What to produce - Nothing outside the stretch is wanted. Repeat exactly the lines of the listing below from the one that contains "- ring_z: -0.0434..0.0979" through the one that contains "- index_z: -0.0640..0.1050", both ends included.

[[ Entries provided, beginning ]]

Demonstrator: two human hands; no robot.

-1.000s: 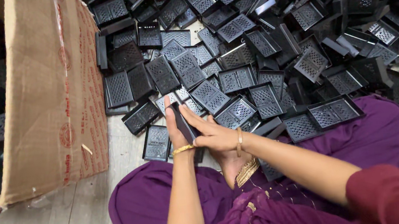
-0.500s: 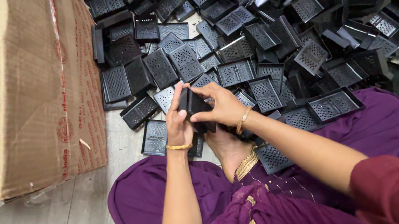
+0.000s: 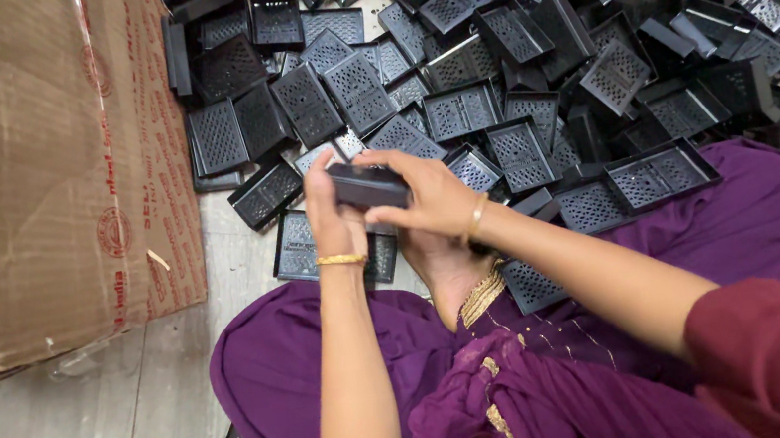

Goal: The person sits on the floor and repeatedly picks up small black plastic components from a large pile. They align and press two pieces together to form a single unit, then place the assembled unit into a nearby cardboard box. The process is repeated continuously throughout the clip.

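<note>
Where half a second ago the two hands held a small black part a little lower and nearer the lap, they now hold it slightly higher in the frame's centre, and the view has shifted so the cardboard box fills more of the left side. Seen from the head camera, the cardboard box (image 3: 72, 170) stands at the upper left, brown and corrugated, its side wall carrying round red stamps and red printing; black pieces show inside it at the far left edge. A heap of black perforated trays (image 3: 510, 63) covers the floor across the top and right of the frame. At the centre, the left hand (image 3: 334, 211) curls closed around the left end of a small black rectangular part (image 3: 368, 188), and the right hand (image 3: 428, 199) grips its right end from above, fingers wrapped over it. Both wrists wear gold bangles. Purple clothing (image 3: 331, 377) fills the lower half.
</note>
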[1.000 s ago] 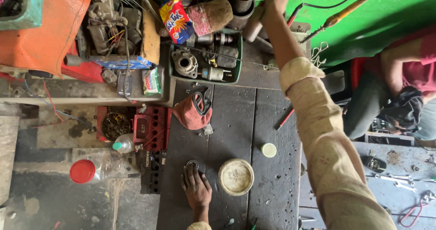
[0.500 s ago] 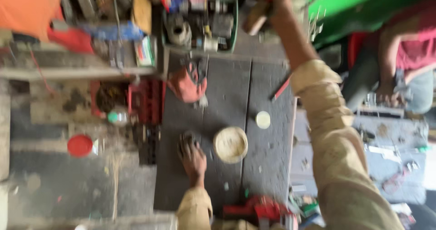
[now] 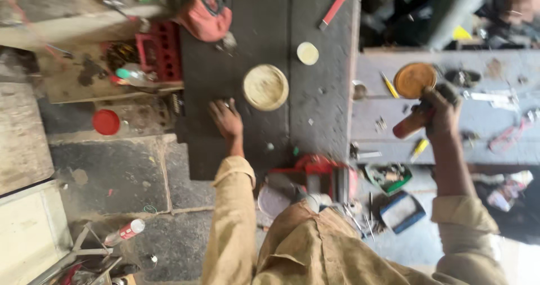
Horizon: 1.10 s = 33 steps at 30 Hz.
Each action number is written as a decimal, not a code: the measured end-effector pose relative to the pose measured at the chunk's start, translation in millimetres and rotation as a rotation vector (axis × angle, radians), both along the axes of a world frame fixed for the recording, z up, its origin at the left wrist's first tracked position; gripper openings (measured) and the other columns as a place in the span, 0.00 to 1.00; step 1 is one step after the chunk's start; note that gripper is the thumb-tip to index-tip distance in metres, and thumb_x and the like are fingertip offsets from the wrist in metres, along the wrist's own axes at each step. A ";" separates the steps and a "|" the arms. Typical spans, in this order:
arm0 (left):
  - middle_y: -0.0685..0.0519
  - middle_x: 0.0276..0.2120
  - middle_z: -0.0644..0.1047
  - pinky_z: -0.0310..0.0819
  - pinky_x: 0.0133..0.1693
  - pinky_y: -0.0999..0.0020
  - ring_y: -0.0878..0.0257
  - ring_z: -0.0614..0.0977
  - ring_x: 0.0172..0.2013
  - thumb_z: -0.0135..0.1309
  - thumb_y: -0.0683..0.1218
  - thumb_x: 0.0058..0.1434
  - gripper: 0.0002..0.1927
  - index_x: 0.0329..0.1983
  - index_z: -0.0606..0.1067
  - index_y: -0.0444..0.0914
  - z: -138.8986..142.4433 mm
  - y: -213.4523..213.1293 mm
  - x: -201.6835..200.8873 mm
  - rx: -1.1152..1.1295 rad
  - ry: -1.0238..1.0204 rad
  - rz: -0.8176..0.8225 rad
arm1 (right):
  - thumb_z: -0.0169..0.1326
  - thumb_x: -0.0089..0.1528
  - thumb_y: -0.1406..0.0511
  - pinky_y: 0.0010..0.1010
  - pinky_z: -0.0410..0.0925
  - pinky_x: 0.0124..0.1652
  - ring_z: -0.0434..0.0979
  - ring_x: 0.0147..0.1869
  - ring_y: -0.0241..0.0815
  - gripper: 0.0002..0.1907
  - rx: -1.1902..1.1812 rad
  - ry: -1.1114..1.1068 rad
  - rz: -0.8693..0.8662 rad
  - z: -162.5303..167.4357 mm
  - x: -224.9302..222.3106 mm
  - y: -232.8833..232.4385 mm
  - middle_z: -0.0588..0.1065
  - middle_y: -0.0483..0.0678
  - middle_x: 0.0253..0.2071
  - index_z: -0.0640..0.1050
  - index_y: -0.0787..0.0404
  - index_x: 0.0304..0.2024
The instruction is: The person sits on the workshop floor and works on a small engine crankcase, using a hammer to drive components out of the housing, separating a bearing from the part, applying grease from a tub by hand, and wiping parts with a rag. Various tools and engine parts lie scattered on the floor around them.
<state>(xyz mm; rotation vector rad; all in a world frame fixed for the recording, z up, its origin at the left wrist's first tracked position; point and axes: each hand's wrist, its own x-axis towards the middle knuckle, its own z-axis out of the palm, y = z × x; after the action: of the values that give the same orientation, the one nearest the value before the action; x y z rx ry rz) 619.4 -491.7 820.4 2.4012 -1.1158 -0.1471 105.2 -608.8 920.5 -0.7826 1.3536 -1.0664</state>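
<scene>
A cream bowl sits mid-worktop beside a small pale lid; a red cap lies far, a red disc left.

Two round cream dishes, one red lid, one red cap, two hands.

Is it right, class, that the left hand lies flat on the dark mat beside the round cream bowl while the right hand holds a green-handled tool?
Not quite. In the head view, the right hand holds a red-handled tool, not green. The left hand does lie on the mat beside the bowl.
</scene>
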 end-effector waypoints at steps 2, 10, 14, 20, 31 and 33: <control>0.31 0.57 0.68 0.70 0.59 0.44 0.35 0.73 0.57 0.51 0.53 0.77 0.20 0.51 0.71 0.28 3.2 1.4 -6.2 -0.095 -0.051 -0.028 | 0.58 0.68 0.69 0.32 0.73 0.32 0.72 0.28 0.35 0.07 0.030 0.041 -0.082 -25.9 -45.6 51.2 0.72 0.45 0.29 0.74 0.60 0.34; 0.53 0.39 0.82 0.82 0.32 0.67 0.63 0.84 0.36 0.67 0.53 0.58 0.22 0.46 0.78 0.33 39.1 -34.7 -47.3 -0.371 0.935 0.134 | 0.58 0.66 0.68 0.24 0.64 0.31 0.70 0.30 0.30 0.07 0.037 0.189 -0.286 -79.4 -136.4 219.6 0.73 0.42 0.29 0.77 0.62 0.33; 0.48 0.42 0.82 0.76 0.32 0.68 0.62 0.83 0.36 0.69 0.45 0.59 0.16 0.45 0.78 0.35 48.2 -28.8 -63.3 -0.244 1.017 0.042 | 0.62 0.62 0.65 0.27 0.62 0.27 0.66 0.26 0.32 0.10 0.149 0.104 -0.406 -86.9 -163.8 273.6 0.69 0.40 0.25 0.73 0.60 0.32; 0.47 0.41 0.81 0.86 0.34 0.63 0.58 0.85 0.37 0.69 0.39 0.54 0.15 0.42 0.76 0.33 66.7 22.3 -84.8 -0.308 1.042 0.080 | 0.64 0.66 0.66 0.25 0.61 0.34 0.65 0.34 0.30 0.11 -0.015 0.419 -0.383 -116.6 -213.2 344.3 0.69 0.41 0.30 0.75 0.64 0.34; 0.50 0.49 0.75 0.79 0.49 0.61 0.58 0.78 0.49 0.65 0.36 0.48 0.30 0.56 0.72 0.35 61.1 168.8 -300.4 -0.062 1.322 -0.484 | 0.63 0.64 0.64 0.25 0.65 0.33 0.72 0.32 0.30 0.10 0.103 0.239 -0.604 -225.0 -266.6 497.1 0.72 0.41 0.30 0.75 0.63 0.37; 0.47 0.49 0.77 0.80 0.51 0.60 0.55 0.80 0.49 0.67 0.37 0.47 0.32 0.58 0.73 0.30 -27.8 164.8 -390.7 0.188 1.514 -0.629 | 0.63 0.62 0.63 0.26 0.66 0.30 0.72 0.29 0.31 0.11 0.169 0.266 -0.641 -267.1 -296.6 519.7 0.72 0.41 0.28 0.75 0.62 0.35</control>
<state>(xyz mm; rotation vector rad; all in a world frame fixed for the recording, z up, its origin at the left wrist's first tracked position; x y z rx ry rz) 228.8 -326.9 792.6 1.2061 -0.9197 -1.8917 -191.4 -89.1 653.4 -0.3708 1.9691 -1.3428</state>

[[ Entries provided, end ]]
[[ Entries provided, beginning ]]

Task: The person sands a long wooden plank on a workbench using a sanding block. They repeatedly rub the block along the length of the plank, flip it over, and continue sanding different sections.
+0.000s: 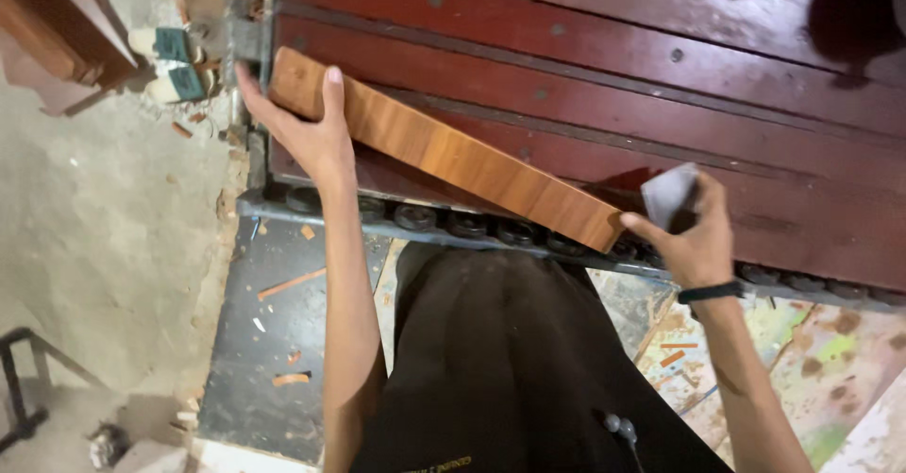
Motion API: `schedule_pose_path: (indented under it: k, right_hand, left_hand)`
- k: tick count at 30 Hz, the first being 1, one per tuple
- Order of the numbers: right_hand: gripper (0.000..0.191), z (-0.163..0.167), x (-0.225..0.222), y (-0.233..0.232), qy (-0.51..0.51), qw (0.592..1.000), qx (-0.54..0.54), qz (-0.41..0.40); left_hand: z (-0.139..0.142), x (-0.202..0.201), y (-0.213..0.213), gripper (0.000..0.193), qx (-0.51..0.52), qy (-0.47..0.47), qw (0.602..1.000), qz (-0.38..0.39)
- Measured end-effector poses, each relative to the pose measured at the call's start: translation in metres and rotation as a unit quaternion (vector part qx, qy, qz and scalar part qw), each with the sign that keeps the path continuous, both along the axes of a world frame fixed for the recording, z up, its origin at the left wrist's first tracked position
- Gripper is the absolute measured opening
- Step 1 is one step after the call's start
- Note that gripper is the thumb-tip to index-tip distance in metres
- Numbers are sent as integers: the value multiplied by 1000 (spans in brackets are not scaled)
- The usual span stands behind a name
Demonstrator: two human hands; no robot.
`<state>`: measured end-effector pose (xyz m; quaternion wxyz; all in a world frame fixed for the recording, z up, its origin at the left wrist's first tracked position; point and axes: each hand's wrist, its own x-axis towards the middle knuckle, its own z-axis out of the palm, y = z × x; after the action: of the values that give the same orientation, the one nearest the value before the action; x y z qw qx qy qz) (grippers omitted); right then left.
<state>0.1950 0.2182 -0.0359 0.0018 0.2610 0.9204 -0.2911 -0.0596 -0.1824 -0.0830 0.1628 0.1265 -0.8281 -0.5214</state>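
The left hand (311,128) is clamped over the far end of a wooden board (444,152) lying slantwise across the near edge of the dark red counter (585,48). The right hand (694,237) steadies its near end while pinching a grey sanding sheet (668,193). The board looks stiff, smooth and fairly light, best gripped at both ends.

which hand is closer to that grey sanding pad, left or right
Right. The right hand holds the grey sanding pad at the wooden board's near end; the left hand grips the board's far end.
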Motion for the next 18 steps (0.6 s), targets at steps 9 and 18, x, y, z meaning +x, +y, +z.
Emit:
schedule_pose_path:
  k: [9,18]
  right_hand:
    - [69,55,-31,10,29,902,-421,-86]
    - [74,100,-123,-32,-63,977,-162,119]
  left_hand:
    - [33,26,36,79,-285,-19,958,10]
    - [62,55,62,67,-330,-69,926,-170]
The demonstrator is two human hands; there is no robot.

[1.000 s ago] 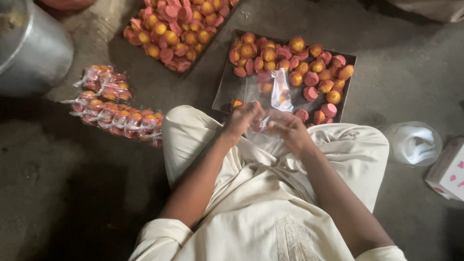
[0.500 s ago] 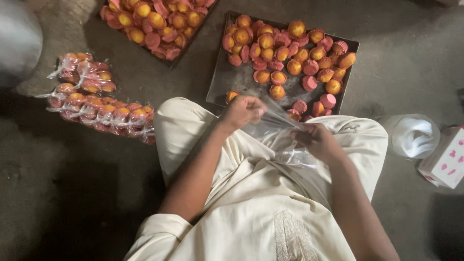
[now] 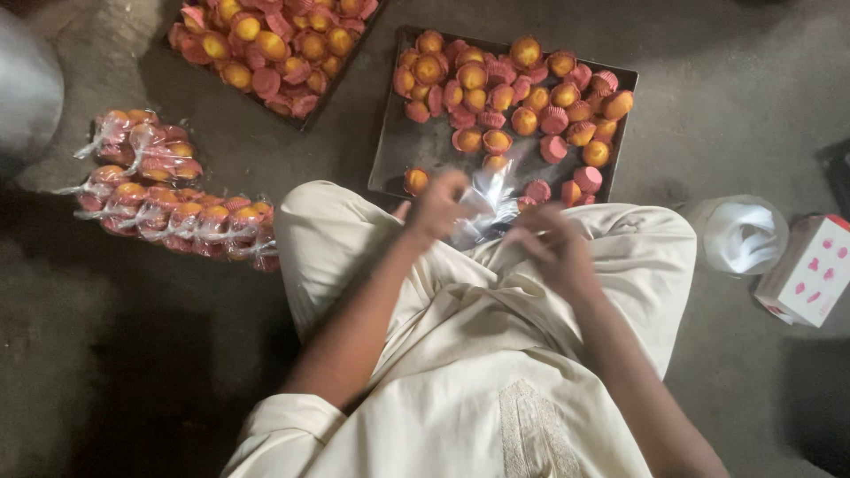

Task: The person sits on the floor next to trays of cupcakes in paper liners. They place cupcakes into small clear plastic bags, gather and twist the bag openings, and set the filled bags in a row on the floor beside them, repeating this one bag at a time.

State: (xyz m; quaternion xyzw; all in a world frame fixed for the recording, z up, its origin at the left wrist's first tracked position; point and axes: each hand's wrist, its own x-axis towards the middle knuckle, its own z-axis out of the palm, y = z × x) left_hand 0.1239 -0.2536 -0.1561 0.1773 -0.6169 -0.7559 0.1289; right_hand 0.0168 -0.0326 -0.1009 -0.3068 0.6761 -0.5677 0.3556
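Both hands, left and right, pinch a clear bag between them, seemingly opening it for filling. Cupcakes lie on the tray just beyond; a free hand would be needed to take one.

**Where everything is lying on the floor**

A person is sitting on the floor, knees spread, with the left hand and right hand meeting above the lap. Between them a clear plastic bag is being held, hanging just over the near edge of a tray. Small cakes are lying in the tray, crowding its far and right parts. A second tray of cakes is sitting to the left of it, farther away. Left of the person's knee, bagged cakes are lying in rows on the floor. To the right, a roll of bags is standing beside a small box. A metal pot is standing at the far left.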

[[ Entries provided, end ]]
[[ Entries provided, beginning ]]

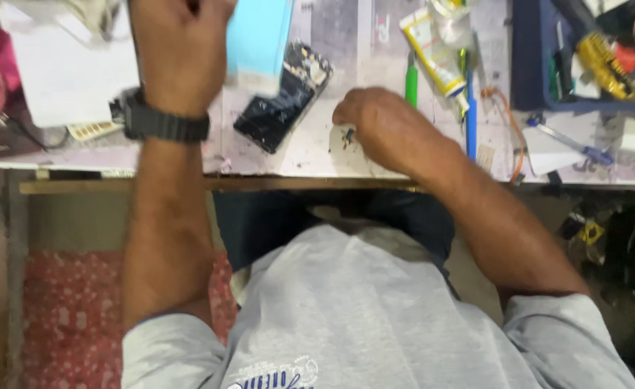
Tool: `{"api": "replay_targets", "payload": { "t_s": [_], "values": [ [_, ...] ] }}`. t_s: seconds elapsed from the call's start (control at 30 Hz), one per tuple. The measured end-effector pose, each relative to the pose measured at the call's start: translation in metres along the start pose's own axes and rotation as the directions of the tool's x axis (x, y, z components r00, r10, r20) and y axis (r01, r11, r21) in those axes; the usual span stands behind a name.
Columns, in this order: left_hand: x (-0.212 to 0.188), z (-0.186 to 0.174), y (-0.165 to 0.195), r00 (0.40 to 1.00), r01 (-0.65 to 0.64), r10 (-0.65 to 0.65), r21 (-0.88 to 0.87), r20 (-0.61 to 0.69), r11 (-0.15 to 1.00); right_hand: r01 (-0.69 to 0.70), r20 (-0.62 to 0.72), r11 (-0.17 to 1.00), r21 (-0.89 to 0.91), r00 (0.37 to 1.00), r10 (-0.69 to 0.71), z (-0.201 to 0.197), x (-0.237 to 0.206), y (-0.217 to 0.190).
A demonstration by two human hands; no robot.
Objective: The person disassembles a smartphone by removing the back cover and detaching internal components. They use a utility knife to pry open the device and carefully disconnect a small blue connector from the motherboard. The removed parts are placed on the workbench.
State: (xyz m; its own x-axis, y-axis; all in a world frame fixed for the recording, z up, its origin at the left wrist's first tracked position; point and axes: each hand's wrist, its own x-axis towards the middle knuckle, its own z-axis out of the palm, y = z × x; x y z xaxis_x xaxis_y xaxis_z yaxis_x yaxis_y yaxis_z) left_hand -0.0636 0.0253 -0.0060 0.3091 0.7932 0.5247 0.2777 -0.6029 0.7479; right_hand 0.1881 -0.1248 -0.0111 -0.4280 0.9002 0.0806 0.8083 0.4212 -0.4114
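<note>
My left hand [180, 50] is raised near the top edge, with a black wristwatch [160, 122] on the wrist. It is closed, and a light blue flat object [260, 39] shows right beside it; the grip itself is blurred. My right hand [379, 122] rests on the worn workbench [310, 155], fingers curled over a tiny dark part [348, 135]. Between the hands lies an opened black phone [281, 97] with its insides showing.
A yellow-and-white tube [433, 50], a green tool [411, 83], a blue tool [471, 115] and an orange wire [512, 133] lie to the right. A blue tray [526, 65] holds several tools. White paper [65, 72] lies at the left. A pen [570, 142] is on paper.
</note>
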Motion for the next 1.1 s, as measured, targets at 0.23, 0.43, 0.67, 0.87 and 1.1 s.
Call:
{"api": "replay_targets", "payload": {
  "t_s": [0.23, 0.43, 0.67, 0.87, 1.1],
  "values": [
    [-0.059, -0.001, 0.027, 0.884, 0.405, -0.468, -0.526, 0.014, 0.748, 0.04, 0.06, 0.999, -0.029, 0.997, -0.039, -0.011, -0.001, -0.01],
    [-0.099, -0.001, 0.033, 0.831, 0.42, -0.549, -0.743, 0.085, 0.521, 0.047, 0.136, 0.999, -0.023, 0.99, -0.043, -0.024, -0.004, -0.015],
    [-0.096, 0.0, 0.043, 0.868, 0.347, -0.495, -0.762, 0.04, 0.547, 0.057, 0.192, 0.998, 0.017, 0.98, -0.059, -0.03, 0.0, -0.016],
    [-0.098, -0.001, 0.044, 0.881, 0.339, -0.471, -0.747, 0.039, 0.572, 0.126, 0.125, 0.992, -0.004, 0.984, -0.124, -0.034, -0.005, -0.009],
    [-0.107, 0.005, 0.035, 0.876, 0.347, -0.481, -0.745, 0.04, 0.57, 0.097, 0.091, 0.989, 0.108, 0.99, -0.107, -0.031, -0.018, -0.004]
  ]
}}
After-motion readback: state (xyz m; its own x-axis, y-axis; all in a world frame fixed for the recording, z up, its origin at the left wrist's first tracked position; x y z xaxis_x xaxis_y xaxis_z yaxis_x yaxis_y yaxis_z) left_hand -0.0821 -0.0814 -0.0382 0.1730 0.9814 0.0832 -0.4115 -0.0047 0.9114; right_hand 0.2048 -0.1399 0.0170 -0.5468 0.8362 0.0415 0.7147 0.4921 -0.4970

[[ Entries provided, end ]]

Exercise response -
  - ring_z: -0.0434..0.0979
  - ring_x: 0.0147..0.1869
  - ring_y: -0.0241..0.0815
  - gripper: 0.0002..0.1907
  - rx: -1.1902..1.1812 rad
  - ry: -1.1114..1.1068 rad
  - rz: -0.8693..0.8662 rad
  - z: -162.5303..167.4357 mm
  - x: -224.9302..222.3106 mm
  - y: -232.8833..232.4385 mm
  - middle_z: -0.0588..0.1065
  - middle_y: -0.0483..0.0678
  - middle_x: 0.0253..0.2071
  - index_z: -0.0640..0.1050

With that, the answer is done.